The microfliers are made of millimeter-sized electronic functional components and their wings. As the microflier falls through the air, its wings interact with the air to create a slow, stable rotational motion. Image: Northwestern University
Currently, there are two types of ways to gather the data from the microflier. The simplest way is to embed color-changing chemicals into the device meant to respond to the specific item being measured, which can be monitored via a drone using high-res imaging that identifies and scans the colors. The second way to gather data is to build micro-radios for wireless communication. Rogers and his team believe that both ways are more than viable solutions.
 
“We just published our first paper, so we are a few years out from the practical application,” he said about the current state of the microflier, but he adds that he and his team have high hopes for the device’s future and the data it could collect. “I think chemical spills. Contamination in the soil.
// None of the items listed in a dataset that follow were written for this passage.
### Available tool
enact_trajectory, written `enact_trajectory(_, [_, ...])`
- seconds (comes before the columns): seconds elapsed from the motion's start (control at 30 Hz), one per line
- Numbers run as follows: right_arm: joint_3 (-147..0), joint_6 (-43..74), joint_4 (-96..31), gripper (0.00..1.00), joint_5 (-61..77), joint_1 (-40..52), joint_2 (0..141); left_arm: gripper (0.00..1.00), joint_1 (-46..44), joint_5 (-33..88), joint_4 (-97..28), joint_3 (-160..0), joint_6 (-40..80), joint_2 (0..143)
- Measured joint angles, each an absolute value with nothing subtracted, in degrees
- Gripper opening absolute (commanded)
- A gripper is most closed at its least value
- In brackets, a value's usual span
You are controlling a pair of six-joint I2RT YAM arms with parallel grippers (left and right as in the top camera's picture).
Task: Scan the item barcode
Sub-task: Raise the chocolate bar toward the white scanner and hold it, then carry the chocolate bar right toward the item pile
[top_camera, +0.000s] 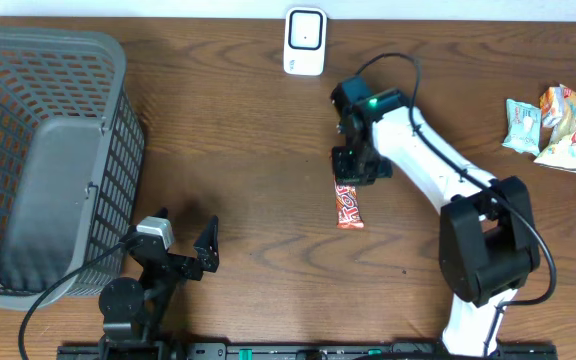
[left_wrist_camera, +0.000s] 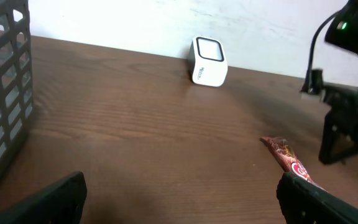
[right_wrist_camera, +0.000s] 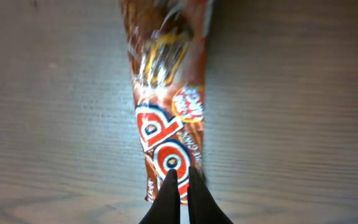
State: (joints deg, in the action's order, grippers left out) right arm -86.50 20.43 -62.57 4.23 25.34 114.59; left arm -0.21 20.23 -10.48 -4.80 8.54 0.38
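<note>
The right gripper [right_wrist_camera: 180,175] is closed, with its fingertips meeting at one end of the candy bar [right_wrist_camera: 166,118]. A pinch on the wrapper cannot be confirmed. The bar lies flat on the table [top_camera: 248,150], apart from the white scanner [top_camera: 305,42]. The left gripper [top_camera: 183,232] stands wide open and empty near the basket [top_camera: 118,130].

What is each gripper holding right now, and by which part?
Left gripper: open, nothing. Right gripper: shut over one end of the bar; whether it pinches the wrapper cannot be told.
</note>
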Motion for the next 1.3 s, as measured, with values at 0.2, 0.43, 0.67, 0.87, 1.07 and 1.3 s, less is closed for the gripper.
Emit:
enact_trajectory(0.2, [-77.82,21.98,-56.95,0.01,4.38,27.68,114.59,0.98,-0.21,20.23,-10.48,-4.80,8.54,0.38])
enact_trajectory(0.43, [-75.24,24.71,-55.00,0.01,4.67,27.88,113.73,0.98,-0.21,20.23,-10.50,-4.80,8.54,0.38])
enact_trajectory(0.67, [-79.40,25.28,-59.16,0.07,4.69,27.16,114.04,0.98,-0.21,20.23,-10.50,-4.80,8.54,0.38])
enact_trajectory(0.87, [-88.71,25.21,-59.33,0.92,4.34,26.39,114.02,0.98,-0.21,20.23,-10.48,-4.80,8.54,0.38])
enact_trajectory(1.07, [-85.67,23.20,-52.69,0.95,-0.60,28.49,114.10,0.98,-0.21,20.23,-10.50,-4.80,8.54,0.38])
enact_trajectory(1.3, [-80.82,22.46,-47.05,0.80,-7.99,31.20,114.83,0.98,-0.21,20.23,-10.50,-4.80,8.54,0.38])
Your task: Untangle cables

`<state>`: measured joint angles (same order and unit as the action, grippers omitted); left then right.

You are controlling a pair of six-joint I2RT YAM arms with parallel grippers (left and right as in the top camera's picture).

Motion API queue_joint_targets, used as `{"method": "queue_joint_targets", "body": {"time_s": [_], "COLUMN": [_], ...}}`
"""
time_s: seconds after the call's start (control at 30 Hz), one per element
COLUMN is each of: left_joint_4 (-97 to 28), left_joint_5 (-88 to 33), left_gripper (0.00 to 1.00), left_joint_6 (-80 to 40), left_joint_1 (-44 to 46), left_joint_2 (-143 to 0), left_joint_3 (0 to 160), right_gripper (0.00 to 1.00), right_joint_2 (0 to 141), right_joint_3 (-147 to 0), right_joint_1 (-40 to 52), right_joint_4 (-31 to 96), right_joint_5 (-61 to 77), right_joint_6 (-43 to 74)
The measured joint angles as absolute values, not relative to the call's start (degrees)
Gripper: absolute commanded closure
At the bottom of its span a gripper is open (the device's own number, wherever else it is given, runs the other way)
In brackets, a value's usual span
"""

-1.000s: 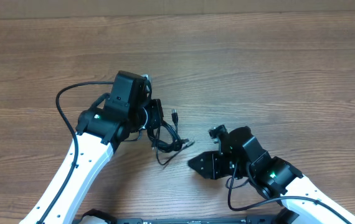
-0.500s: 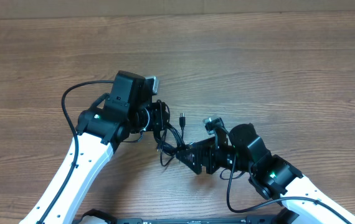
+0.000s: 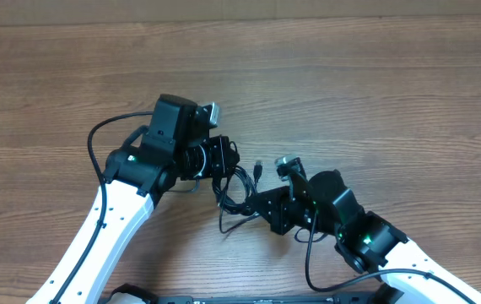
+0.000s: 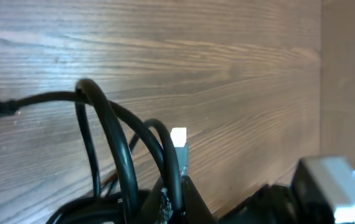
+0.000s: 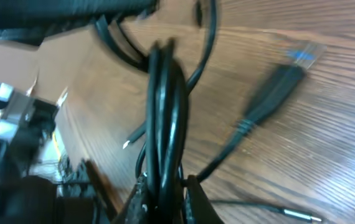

Monitoring weathering patterns. We would love to be able to monitor airborne pathogens like COVID.”
 
And while biological pathogens like COVID are high on his priority wish list of data he’d like the microflier to collect, he realizes this will entail creating a whole new way to tag the pathogen.
 
“The COVID virus is very tiny. You think about the actual density of viral particles that might be present as aerosols in the environment. Ideally, you would like to be able to measure the COVID virus and not some other kind of virus.”
 
Because the microfliers will be used in nature, the team also looked to biodegradable engineering currently found in medical technology as a way to ensure safe and easy clean-up.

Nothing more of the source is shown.